Mehdy Dousty, Jose Zariffa

    IEEE Journal of Biomedical and Health Informatics
    |August 6, 2020
    PubMed
    Summary

    Researchers developed a new machine learning method to automatically detect the tenodesis grasp in individuals with cervical spinal cord injury (cSCI) using wearable camera video.
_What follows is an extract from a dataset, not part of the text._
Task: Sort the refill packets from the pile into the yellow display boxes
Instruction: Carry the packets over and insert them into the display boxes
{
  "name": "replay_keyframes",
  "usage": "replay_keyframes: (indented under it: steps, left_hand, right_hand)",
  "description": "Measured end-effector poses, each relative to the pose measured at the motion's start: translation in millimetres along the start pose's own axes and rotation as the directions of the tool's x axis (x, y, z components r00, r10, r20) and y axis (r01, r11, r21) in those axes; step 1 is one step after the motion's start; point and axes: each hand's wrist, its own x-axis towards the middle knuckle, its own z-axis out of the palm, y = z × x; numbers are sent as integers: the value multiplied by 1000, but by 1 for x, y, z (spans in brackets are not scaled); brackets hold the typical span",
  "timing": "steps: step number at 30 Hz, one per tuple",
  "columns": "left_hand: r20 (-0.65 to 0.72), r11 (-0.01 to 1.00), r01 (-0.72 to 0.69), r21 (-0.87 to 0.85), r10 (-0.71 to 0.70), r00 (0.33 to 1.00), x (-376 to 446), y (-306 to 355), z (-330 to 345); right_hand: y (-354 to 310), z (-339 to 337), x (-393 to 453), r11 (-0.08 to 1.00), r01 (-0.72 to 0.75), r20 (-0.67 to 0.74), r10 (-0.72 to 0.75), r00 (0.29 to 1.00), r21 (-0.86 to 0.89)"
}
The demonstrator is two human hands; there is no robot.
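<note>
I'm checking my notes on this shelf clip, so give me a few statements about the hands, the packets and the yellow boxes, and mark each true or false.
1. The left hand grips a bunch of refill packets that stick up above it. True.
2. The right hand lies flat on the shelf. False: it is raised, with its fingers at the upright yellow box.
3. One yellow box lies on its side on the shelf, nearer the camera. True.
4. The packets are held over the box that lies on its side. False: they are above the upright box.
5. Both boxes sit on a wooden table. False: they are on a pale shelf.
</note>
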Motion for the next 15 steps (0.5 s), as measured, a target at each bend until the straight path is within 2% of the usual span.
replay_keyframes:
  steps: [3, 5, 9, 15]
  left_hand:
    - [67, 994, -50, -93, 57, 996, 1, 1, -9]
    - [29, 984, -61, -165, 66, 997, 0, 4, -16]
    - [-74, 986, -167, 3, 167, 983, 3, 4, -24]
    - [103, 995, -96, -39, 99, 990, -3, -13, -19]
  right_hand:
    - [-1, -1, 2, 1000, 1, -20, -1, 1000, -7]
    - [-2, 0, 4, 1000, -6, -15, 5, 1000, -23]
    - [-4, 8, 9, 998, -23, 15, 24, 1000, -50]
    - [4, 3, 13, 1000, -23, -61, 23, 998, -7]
This enables remote monitoring of rehabilitation outcomes and therapeutic guidance.

    Area of Science:

    • Biomedical Engineering
    • Rehabilitation Technology
    • Machine Learning in Healthcare

    Background:

    • Cervical spinal cord injury (cSCI) significantly impacts upper limb motor function.
    • Monitoring rehabilitation progress, particularly grasping strategies like the tenodesis grasp, is crucial for individuals with cSCI.
    • Existing methods lack automated analysis of egocentric video for evaluating wrist movements essential for grasping.

    Purpose of the Study:

    • To develop and validate a machine learning approach for estimating wrist angle from egocentric video.
    • To enable automated detection of the tenodesis grasp in individuals with cSCI.
    • To facilitate remote monitoring of rehabilitation outcomes in a home setting.

    Main Methods:

    • A three-step machine learning pipeline: hand detection, pose estimation, and arm orientation estimation.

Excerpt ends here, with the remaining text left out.